** Opening PROVIDED DATA block **

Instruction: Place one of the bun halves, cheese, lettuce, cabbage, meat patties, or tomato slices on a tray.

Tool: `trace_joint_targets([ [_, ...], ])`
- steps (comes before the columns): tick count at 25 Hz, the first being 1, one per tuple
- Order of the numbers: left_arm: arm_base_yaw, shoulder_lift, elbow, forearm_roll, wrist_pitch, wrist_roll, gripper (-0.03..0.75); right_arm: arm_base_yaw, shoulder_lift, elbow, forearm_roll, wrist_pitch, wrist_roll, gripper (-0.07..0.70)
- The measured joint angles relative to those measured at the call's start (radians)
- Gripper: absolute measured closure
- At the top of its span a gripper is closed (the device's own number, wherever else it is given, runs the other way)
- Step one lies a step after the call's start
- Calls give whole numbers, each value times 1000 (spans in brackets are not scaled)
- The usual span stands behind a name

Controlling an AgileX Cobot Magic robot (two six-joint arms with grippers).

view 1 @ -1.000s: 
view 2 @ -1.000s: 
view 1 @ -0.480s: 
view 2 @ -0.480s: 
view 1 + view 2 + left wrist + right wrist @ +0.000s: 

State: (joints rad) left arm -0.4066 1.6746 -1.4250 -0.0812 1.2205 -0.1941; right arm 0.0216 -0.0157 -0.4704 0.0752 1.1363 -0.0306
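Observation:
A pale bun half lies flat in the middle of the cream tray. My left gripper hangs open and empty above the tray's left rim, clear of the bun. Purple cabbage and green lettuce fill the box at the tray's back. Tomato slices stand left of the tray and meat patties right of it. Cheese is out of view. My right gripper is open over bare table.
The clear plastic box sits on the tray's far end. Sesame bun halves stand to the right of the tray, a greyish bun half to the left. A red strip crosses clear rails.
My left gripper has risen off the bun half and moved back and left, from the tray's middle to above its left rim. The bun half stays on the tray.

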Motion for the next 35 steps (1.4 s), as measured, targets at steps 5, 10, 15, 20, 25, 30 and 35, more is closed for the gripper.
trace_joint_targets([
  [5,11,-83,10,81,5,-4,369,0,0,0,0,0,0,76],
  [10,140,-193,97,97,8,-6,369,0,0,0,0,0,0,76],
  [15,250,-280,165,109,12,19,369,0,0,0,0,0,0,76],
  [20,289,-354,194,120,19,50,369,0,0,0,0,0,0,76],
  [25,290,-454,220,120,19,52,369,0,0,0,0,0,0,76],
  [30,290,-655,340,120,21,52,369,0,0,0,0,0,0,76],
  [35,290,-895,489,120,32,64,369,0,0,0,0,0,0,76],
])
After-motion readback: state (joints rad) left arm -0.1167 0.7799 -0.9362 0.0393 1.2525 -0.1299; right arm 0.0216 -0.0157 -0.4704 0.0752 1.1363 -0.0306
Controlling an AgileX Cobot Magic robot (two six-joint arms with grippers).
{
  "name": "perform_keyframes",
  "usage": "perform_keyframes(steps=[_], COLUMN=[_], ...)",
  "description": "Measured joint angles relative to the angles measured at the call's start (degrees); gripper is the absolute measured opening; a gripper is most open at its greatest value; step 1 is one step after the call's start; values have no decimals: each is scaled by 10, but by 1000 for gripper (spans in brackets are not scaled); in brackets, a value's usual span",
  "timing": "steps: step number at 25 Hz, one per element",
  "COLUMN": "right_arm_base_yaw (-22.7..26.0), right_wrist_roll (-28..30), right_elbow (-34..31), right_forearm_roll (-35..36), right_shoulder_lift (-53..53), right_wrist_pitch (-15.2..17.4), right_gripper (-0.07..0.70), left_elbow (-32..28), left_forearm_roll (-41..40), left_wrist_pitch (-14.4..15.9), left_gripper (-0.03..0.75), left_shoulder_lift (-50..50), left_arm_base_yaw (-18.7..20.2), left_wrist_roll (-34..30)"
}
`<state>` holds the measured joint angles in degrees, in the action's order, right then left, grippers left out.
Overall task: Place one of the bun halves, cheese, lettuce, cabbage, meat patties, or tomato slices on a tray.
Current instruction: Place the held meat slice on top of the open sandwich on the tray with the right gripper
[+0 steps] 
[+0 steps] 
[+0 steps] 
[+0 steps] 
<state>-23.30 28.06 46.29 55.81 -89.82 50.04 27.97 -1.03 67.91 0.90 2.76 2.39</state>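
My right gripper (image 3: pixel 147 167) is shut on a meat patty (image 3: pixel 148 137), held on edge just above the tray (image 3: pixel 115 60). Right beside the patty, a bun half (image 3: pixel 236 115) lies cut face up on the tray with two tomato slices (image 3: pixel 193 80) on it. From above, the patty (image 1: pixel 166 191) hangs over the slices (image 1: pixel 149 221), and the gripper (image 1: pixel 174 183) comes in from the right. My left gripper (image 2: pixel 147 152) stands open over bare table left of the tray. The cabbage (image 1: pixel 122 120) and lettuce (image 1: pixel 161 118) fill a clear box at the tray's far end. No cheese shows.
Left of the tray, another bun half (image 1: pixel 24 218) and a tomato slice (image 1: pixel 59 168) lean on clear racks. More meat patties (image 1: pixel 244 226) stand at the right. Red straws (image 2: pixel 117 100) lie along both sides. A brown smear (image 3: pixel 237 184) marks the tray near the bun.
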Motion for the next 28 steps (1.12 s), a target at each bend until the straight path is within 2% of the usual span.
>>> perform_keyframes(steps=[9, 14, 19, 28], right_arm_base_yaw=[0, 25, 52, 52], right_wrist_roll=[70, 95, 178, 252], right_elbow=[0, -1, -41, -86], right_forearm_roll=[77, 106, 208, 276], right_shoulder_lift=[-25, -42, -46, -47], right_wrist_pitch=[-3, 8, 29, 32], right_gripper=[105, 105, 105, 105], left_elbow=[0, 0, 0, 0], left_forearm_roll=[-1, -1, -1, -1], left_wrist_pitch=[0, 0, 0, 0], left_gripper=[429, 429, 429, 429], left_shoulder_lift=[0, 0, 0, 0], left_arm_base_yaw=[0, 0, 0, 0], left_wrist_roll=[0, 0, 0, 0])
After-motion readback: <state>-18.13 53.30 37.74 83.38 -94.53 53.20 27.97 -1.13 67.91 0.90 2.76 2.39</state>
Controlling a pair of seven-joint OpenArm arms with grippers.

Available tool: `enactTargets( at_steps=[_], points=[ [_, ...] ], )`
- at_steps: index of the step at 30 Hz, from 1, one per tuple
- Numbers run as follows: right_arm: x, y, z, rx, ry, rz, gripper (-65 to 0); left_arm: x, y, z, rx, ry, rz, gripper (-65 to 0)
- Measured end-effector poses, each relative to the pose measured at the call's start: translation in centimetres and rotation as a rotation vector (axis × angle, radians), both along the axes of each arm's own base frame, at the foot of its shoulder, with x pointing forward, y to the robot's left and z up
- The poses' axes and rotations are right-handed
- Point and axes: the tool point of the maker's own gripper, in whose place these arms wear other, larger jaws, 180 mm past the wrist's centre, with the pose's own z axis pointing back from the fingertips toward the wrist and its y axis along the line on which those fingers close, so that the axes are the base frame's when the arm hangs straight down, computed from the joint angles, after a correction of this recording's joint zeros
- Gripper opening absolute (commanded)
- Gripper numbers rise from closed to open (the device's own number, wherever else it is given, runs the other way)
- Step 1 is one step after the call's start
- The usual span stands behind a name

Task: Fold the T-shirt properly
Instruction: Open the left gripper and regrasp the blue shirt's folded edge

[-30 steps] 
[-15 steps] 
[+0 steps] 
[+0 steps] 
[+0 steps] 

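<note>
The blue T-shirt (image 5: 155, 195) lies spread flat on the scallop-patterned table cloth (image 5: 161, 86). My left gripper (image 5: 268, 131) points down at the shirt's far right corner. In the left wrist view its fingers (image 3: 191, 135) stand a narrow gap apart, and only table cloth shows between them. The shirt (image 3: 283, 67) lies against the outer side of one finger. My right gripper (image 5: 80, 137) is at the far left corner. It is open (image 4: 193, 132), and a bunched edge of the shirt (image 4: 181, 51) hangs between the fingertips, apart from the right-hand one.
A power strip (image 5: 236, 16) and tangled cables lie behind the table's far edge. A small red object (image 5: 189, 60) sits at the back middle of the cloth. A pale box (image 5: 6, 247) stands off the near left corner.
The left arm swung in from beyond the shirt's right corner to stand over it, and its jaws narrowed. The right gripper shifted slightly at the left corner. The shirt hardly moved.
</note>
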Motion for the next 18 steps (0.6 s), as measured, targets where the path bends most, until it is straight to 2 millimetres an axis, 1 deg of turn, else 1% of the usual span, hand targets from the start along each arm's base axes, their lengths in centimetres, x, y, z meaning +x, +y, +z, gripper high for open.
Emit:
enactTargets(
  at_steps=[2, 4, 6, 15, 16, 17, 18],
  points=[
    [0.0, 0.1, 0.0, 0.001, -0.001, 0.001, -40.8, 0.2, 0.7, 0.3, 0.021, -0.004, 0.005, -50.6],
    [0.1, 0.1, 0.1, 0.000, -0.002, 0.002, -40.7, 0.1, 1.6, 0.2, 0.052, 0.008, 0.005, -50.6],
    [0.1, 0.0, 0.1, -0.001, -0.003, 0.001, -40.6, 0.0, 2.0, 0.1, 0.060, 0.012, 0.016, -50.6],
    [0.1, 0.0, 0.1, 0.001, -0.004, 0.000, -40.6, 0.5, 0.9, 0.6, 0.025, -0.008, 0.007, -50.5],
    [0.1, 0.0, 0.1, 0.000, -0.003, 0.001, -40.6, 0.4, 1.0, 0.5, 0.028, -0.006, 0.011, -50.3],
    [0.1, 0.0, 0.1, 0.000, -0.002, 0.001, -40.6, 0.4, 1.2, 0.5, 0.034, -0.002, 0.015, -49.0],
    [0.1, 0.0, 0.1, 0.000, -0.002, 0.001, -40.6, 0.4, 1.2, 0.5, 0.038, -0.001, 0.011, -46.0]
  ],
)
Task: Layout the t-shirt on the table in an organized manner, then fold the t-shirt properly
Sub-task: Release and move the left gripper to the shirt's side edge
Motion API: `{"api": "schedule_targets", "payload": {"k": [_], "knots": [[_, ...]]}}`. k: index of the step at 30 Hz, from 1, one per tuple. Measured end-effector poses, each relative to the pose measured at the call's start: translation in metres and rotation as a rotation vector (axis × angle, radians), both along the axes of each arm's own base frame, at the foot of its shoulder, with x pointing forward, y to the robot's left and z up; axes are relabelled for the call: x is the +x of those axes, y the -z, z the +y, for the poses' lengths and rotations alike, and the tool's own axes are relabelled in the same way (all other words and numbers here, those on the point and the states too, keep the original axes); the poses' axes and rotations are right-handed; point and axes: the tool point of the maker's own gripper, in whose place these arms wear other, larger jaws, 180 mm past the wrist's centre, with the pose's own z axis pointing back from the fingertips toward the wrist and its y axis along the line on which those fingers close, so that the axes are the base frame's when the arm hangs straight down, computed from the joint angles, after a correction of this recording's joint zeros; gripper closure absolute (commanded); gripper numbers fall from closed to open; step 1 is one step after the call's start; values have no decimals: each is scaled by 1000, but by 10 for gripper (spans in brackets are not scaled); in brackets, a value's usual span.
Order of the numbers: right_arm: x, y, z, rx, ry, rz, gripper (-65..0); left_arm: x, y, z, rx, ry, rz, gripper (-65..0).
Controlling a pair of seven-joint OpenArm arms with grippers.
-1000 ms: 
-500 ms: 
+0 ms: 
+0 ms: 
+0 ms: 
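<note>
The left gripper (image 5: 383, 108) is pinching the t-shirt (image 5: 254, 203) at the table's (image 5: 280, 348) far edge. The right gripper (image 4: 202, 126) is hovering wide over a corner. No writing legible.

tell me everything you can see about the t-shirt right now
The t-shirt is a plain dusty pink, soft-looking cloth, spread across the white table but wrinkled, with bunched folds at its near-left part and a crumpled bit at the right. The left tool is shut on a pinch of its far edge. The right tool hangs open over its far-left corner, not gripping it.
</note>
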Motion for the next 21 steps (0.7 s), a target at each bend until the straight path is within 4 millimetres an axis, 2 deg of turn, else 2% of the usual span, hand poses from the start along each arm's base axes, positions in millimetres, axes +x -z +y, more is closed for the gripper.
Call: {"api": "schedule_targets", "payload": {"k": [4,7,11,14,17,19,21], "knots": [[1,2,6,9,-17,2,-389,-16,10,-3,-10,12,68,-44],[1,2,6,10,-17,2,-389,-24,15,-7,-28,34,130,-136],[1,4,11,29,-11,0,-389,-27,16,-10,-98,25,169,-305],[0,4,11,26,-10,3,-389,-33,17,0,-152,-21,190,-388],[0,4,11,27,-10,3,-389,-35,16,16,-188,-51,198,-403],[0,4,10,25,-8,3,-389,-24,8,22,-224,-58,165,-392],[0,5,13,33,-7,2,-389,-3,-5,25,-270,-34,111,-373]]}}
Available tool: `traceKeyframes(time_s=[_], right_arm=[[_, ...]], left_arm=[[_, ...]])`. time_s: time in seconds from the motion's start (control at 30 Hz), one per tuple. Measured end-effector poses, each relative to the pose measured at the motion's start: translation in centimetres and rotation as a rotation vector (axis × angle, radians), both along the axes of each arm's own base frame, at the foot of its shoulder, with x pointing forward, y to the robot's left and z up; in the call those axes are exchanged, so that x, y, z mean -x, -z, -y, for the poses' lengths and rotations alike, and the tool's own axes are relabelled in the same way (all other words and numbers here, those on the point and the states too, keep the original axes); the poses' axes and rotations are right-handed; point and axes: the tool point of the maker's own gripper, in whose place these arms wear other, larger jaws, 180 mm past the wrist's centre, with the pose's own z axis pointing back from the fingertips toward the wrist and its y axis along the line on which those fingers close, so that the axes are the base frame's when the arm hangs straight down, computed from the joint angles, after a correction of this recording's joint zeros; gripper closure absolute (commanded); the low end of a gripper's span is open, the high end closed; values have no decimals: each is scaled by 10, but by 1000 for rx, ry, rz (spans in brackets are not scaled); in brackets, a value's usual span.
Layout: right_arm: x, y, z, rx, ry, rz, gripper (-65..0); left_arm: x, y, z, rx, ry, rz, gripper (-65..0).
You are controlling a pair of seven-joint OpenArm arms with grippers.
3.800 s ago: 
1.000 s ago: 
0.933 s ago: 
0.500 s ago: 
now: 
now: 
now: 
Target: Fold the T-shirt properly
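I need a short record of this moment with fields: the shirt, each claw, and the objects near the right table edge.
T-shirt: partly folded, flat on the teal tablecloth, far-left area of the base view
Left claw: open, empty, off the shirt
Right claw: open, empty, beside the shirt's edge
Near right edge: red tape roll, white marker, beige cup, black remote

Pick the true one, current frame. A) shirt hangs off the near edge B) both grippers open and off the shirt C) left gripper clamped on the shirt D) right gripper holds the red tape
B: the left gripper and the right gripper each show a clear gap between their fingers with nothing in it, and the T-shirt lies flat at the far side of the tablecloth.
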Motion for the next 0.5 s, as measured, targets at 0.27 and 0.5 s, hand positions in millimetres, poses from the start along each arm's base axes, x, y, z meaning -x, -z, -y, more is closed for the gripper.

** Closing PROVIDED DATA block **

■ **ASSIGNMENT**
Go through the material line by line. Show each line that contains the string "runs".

■ **ANSWER FOR THE TASK**
- At the top of its span a gripper is closed (the device's own number, wherever else it is given, runs the other way)
- Gripper numbers rise from closed to open (the device's own number, wherever else it is given, runs the other way)

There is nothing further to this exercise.